The stop-motion animation is pretty good considering the non-existent budget. Equinox has that feel of a movie that was made by a bunch of friends on weekends. It is not the primitive, Harryhausen-esque creatures that are scary but the inspired performances of the old man in the cave and Asmodeus who are very unsettling in their own unique way.
Equinox has all the cheerful cheesiness of an Ed Wood movie complete with clunky dialogue and wooden performances and yet this is part of the film’s low budget charm. So, what makes it worthy of its entry into the Criterion Collection? Well, aside from a notable appearance of Frank Bonner (who would go on to greater fame with the popular sitcom WKRP in Cincinnati) it is also the debut of Dennis Muren who helped out on the film’s creature effects and co-directed. He would go on to considerable fame and fortune with his work on the Star Wars films.
The first disc kicks things off with a “Video Introduction by Forrest J. Ackerman.” The legendary magazine editor gives Equinox an enthusiastic endorsement and conveys his undying love of B-horror and sci-fi movies.
There is an audio commentary for Equinox by director Jack Woods and producer Jack H. Harris. Not surprisingly, Harris was drawn to the film by Muren’s effects. The two men talk about the technical tweaks that were done to the original film to make it feature-length. Woods talks about how he got into the moviemaking business and his experiences working on a low budget. Both men provide a wealth of low-key insights into B-moviemaking.
Also included is a commentary for the original Equinox…A Journey Into the Supernatural by producer/co-director/effects technician Dennis Muren and writer/co-director Mark McGee. Muren says that they were primarily influenced by Don Siegel’s The Invasion of the Body Snatchers (1956), especially in regards to their film’s structure. Both men provide a lot of amusing filming anecdotes, like how the lead actor Skip Shimer was quite the ladies man and even picked up the girl we see in the opening scene! They also look back with fondness at making this movie on a shoestring budget in what was clearly a labour of love.
The second disc begins with “Monstrous Origins,” a collection of outtakes and test footage of the actors waiting around or little bits that weren’t used. Also included is a pretty funny pool party scene and very cool flying demon animation footage. There are also tests of a stop-motion puppet named Taurus escaping from a zoo and going on a rampage.
“Dennis Muren Interview” sees this veteran effects technician talking about his life-long love of monster movies and special effects. He started making his own movies when he was a kid and praises Ackerman for his support and encouragement.
“Cast Interview” features new interviews with cast members Frank Bonner, Barbara Hewitt and James Duron. They all talk about their experiences working on this movie with obvious fondness. They also speak about the challenges of working on such a low budget and how they regard the movie and its small following now.

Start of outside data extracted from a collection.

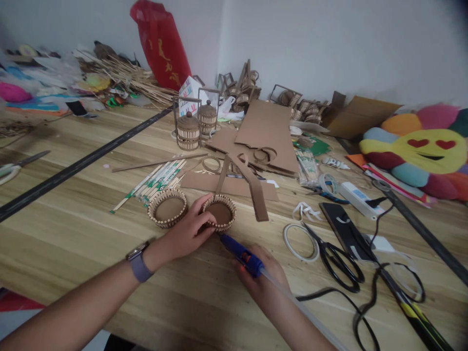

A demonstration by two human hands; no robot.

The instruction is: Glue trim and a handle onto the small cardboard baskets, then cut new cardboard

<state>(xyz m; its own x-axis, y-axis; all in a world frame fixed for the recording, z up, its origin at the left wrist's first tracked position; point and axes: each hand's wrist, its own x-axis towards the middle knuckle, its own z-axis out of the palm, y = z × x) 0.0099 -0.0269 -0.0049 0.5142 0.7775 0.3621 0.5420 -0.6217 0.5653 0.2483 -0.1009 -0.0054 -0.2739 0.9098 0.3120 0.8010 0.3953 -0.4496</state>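
Note:
My left hand [186,231] grips the near rim of a small round basket [220,212] made of wooden sticks around a brown cardboard base. My right hand [265,280] is wrapped round a blue glue gun [241,254], whose nozzle points at the basket's near side. A clear glue stick [292,300] trails from the back of the gun. A second, similar stick basket [167,208] sits just to the left. A watch with a grey band [139,263] is on my left wrist.
Black scissors [338,258], a white tape ring [298,242], black cables [369,292] and a power strip [356,195] lie to the right. Cardboard sheets [266,129], packs of sticks [159,180], finished lantern models [188,131] and a plush cushion [420,151] lie farther back. A long black bar [84,163] crosses the table.

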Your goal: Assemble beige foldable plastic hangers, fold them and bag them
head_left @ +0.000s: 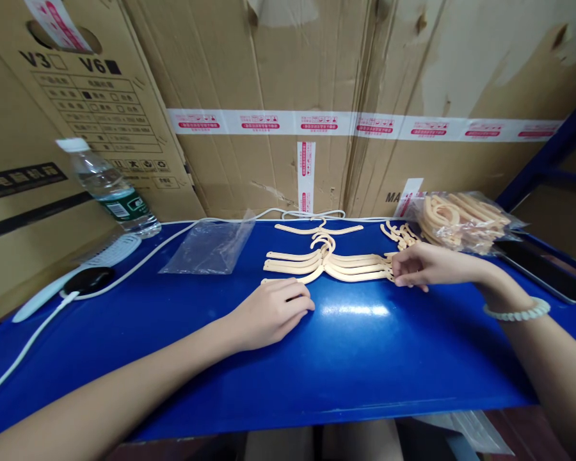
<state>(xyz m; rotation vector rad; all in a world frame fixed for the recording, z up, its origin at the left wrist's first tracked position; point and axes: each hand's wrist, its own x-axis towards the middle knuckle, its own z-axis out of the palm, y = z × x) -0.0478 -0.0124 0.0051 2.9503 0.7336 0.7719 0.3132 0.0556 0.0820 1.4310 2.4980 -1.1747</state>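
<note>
- Fingers (298,301) of the left hand (271,314) lie bent and loose, palm down on the blue bench (355,358). They close around nothing, and their tips rest on the left end of the lowest hanger (295,279).
- The right hand (425,266) has its fingers curled and bunched against the right ends of the stack of hangers (350,264), touching them. I cannot tell whether they pinch those ends or only press on them.
- The stack of hangers is small cream plastic pieces lying flat on the middle of the bench, between the two hands, with the hooks pointing away toward the boxes.
- A single hanger (319,228) lies flat by itself just behind the stack.
- A loose heap of hangers (400,234) sits just behind the right hand. Beside it, at the back right, is a clear bag of hangers (465,221).
- A pale bead bracelet (516,312) circles the right wrist.
- An empty clear bag (211,246) lies flat to the left of the stack, apart from it.
- A water bottle (110,186) leans tilted against the cardboard at the back left.
- A white cable (173,237) runs along the back edge of the bench and off toward the left, ending at a black round puck (86,280). A white slotted object (108,254) lies just behind the puck.
- A dark flat device (547,269) lies at the right edge.
- Taped cardboard boxes (317,96) stand as a wall behind the bench.
</note>
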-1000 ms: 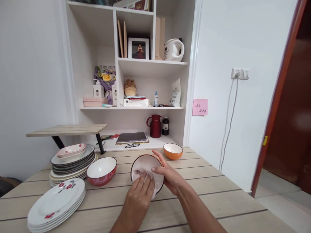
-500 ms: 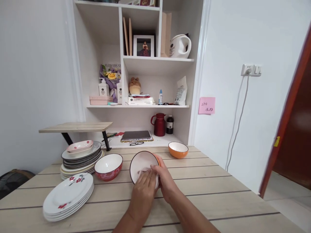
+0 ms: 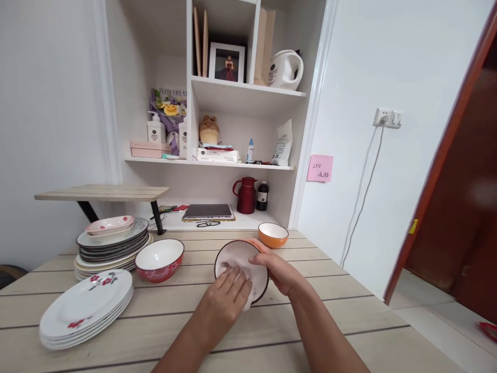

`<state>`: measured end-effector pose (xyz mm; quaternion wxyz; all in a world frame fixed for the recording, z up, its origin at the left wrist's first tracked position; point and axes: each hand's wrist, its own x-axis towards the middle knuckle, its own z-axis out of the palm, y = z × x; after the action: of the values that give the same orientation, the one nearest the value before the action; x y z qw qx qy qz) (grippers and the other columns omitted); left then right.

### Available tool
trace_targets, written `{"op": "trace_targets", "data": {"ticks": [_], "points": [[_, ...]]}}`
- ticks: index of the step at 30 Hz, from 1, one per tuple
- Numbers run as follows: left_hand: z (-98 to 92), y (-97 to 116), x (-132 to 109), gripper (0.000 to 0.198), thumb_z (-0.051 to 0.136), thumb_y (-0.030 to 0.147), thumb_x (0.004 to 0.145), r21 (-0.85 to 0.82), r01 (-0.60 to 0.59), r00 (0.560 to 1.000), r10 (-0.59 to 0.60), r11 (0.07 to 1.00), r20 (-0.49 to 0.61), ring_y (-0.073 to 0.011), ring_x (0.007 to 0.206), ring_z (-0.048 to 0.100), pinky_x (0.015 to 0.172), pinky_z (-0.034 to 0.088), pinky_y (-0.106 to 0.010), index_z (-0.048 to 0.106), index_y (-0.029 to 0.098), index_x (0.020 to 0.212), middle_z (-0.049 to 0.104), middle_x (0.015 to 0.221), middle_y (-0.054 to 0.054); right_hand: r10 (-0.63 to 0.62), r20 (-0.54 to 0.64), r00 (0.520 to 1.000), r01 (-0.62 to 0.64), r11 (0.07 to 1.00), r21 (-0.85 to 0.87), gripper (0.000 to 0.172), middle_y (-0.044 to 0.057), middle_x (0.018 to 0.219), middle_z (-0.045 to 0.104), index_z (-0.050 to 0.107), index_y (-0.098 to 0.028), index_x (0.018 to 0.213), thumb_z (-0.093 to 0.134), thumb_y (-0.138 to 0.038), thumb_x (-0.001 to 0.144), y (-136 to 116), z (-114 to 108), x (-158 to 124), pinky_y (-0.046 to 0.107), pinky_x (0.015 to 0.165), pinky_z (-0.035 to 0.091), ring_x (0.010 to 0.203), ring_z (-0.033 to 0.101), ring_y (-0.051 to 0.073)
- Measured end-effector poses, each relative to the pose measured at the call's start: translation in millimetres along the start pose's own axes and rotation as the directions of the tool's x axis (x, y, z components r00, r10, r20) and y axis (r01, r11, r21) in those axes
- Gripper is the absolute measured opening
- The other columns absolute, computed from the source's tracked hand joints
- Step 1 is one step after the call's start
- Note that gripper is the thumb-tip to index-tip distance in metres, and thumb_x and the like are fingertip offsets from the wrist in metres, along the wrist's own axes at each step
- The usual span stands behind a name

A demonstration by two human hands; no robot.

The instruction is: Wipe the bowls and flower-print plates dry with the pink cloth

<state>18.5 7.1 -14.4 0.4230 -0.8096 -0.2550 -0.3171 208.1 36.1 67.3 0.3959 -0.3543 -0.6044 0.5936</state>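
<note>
A bowl [image 3: 243, 253] with a white inside, a dark rim and an orange outside is tilted toward me above the table. My right hand [image 3: 280, 268] grips it at the right, thumb over the rim and fingers behind. With its fingers laid together, my left hand [image 3: 231, 292] presses a thin white cloth [image 3: 247, 303] against the bowl's inside. Most of the cloth is hidden under the fingers, so whether it is fabric or paper is unclear. Left of the hands stands a red bowl [image 3: 160, 256], and an orange bowl [image 3: 273, 235] is just behind my right hand.
White floral plates [image 3: 87, 305] are stacked at the front left. Behind them rises a taller plate stack [image 3: 116, 246] topped by small pink dishes [image 3: 110, 225]. A low wooden stand [image 3: 103, 193], a laptop [image 3: 207, 211], glasses [image 3: 208, 224] and a red jug [image 3: 246, 196] are at the back.
The bowl has moved slightly right and turned, showing more of its inside. My left fingers have shifted with the cloth across the inner surface. The camera view has swung a little.
</note>
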Motion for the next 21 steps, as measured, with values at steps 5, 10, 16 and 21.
{"op": "trace_targets", "data": {"ticks": [5, 10, 16, 21], "points": [[1.9, -2.1, -7.2, 0.034, 0.042, 0.005, 0.093, 0.070, 0.216, 0.976, -0.213, 0.974, -0.043, -0.0221, 0.107, 0.067, 0.093, 0.053, -0.038, 0.059, 0.011, 0.122, 0.072, 0.115, -0.010, -0.091, 0.116, 0.989, 0.063, 0.973, 0.224, 0.079, 0.002, 0.116, 0.066, 0.040, -0.039, 0.143, 0.075, -0.035, 0.072, 13.0, 21.6, 4.7, 0.036, 0.084, 0.042, 0.096, 0.060, 0.022], [9.4, -4.7, -13.5, 0.033, 0.042, 0.007, 0.093, 0.069, 0.318, 0.948, -0.315, 0.946, -0.044, -0.0225, 0.104, 0.068, 0.090, 0.055, -0.038, 0.059, 0.011, 0.121, 0.073, 0.113, -0.010, -0.136, 0.068, 0.988, 0.095, 0.899, 0.428, 0.078, 0.004, 0.116, 0.067, 0.037, -0.037, 0.144, 0.071, -0.052, 0.075, 24.3, 49.5, 12.1, 0.036, 0.082, 0.045, 0.097, 0.063, 0.024], [7.6, -1.6, -9.8, 0.039, 0.034, 0.005, 0.094, 0.062, 0.240, 0.970, -0.241, 0.969, 0.007, -0.0221, 0.110, 0.066, 0.092, 0.054, -0.039, 0.057, 0.010, 0.125, 0.071, 0.118, -0.009, -0.048, -0.189, 0.981, 0.124, 0.903, 0.411, 0.070, 0.002, 0.100, 0.072, 0.045, -0.032, 0.138, 0.069, -0.033, 0.073, 28.9, 64.9, 16.1, 0.035, 0.083, 0.046, 0.091, 0.066, 0.024], [9.2, -3.5, -9.8, 0.043, 0.028, 0.006, 0.096, 0.085, 0.132, 0.990, -0.135, 0.988, 0.030, -0.0190, 0.118, 0.061, 0.098, 0.049, -0.035, 0.051, 0.009, 0.133, 0.067, 0.125, -0.009, -0.099, -0.175, 0.980, 0.155, 0.925, 0.348, 0.059, 0.001, 0.104, 0.072, 0.058, -0.029, 0.126, 0.062, -0.021, 0.068, 20.3, 49.9, 15.2, 0.032, 0.081, 0.046, 0.094, 0.064, 0.023]]}}
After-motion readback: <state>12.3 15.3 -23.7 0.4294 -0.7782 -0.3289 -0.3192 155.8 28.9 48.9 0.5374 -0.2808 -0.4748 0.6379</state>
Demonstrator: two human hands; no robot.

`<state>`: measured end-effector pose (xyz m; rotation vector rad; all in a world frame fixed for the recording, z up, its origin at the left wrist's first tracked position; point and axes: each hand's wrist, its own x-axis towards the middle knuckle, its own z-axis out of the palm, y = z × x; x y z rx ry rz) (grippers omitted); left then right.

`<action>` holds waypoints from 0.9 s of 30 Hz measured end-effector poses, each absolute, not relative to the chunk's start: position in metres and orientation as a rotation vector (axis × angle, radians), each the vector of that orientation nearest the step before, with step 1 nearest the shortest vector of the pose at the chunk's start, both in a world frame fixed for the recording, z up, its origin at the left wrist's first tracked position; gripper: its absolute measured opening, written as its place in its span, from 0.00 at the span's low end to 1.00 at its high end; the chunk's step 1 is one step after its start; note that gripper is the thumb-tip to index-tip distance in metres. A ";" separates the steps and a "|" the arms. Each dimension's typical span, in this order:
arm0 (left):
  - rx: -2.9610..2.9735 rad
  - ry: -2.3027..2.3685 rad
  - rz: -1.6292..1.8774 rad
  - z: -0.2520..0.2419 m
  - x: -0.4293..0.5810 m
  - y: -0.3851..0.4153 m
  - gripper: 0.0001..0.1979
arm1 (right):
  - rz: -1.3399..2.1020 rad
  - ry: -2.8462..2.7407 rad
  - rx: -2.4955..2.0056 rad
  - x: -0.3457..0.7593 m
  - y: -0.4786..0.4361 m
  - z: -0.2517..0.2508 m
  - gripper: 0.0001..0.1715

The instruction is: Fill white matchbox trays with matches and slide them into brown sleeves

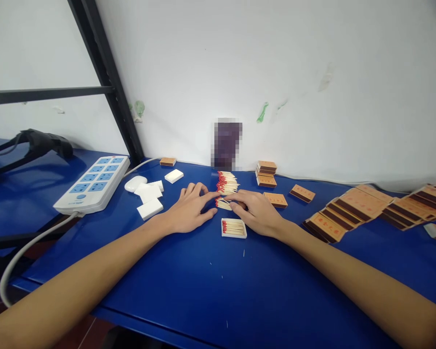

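Observation:
A pile of red-headed matches (228, 183) lies on the blue table, with a small bunch of matches (223, 204) just nearer to me. My left hand (192, 207) rests beside the red heads of that bunch, its index finger and thumb stretched out and apart. At the stick ends, my right hand (256, 211) has its index finger and thumb closed round some matches; its other fingers are partly hidden. In front of both hands sits a white matchbox tray (234, 235), partly filled with matches, heads to the left.
White trays (150, 208) lie left beside a white rounded object (135, 183) and a power strip (94, 184). Matchbox sleeves stand in a small stack (266, 180) and in rows (356, 206) at right. A black metal frame (112, 82) rises at left before the wall.

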<state>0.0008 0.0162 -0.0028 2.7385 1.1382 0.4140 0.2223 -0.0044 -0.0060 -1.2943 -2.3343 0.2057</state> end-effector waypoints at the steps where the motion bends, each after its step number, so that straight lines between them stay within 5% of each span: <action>1: 2.740 1.140 0.412 -0.003 0.001 0.016 0.24 | 0.212 -2.335 -1.283 0.222 -0.004 -0.006 0.19; 27: 2.795 1.187 0.488 0.002 0.017 0.013 0.12 | 0.272 -2.503 -1.274 0.215 0.004 0.012 0.13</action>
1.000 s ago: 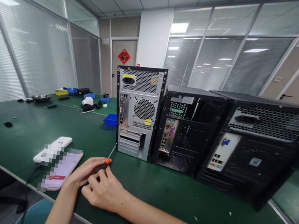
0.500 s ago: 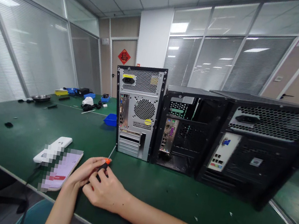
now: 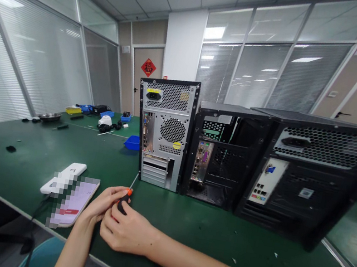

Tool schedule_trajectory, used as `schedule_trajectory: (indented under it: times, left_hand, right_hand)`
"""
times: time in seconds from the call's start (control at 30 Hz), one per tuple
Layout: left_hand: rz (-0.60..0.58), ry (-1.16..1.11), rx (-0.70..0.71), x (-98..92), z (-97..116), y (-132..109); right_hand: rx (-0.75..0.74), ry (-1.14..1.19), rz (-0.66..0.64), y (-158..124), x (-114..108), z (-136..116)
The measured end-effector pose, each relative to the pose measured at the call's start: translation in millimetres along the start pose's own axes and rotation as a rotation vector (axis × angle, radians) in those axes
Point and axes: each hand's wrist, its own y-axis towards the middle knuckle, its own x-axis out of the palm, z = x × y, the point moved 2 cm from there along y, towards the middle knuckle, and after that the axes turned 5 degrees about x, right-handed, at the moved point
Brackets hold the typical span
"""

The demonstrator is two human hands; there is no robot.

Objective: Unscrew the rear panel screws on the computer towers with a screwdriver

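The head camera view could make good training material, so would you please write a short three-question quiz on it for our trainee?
1. How many upright computer towers stand in a row on the glossy green table? A) two B) three C) four
2. True or false: from the camera's viewpoint, the bright-blue plastic tray lies left of the silver-backed, black-edged tower.
3. Which tool do the left hand and right hand hold, and at which corner of the silver-backed tower is its tip?

Key: 1. B. 2. True. 3. An orange-and-black-handled metal screwdriver; the lower left corner, as seen here.
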Motion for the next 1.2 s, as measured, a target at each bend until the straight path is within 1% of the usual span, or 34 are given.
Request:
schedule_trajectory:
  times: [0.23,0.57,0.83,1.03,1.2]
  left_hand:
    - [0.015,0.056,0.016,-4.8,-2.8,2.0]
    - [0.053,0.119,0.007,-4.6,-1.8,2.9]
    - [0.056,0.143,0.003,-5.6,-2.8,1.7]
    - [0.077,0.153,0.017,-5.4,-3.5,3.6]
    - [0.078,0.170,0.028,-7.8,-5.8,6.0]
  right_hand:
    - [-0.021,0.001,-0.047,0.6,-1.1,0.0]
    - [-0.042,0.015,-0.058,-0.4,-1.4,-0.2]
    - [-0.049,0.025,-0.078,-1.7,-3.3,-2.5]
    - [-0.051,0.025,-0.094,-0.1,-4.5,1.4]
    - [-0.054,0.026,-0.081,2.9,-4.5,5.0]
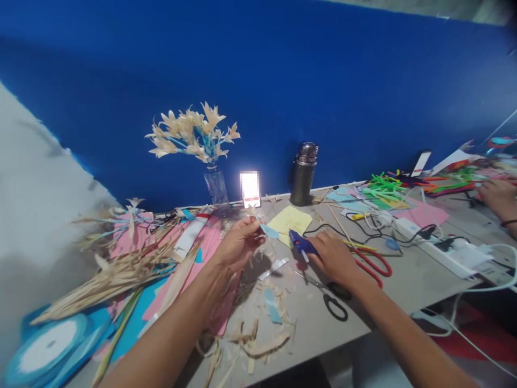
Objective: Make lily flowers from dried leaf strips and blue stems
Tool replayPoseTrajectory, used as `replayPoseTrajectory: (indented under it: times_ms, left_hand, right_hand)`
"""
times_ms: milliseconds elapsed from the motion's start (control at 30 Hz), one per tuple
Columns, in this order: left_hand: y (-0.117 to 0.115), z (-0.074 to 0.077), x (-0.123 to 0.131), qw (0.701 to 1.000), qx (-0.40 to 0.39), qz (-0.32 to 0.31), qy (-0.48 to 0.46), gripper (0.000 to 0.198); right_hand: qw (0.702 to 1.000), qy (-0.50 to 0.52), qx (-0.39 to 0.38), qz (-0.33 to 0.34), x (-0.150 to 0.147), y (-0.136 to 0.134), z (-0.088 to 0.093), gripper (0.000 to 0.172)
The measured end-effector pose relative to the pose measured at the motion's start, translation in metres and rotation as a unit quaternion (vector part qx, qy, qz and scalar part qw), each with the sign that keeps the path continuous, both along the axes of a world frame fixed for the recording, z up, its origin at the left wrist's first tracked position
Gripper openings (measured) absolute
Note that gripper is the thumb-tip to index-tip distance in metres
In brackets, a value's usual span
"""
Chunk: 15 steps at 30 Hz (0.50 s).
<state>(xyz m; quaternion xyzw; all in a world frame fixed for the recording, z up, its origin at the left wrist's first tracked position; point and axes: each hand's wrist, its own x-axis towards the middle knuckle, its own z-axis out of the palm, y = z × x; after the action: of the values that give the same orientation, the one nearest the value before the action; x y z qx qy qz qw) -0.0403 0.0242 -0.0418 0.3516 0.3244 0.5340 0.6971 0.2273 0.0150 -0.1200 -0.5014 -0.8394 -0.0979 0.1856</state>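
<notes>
My left hand [244, 240] is closed in a pinch on a light blue strip [270, 231], with what looks like a thin flower stem at the fingertips. My right hand [333, 256] grips a dark blue glue gun [301, 243], its nozzle pointing toward the strip. Beneath both lies a yellow paper sheet [297, 215]. Black-handled scissors [323, 291] rest below my right hand, and red-handled scissors [369, 261] lie partly behind it. Another blue strip piece [272, 306] sits among dry husk scraps [258, 345] near the front edge.
A glass vase [217, 191] with husk flowers [197, 132], a lit phone [250, 188] and a flask [304, 175] stand along the wall. Dry husks [117, 275] and a ribbon roll [48, 345] cover the left. A power strip [436, 250] with cables and another person's hand [498, 199] are at right.
</notes>
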Motion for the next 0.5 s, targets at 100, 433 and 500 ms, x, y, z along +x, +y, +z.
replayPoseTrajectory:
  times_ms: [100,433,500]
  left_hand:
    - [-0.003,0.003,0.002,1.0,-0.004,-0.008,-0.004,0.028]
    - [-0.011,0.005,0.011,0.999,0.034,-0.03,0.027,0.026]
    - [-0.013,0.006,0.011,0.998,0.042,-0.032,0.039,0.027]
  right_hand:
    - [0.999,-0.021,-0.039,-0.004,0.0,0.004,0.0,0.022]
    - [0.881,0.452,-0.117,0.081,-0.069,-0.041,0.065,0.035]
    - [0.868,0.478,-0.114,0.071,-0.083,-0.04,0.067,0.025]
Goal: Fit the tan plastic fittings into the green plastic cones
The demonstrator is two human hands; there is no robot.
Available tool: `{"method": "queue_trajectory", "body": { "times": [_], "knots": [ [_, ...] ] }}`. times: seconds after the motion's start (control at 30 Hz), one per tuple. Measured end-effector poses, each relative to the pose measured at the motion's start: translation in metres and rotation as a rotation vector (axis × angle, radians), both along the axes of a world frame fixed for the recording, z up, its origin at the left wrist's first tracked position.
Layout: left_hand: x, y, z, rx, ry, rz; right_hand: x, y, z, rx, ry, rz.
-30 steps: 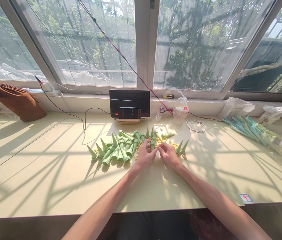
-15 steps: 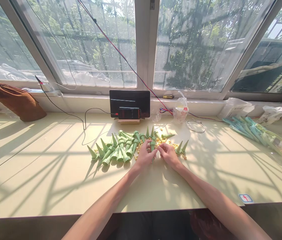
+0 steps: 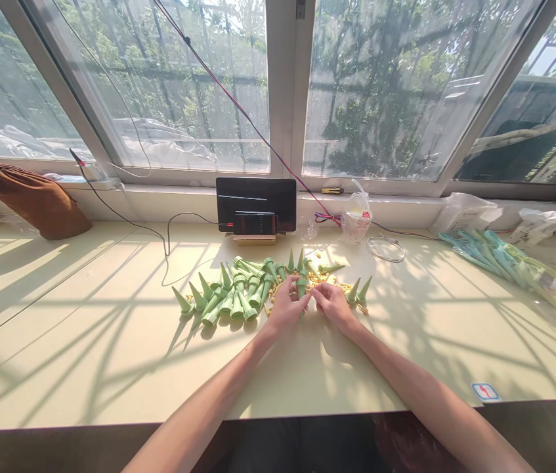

“Zorgon: The H-Bomb Beast from Hell” is a 1972 short film shot by Kevin Fernan and features several Equinox alumni, including Mark McGee, Jim Danforth and David Allen with creature effects by a young Rick Baker. This is an amusing, funky homage to monster movies of the 1950s with lots of cheesy charm.
“David Allen Appreciation” pays tribute to this legend of stop-motion animation that died in 1999. Included is a sample of rare work like a fairy tale called “The Magic Treasure” that is beautiful in its simplicity. There is also a commercial he did for Volkswagen that is a loving tribute to the original King Kong movie.
“Equiphemera” is a collection of production stills, promotional art and many articles documenting the making of the movie.
Finally, there is a trailer (that proudly proclaims it being shot, “In Supernatural Color” and two radio spots.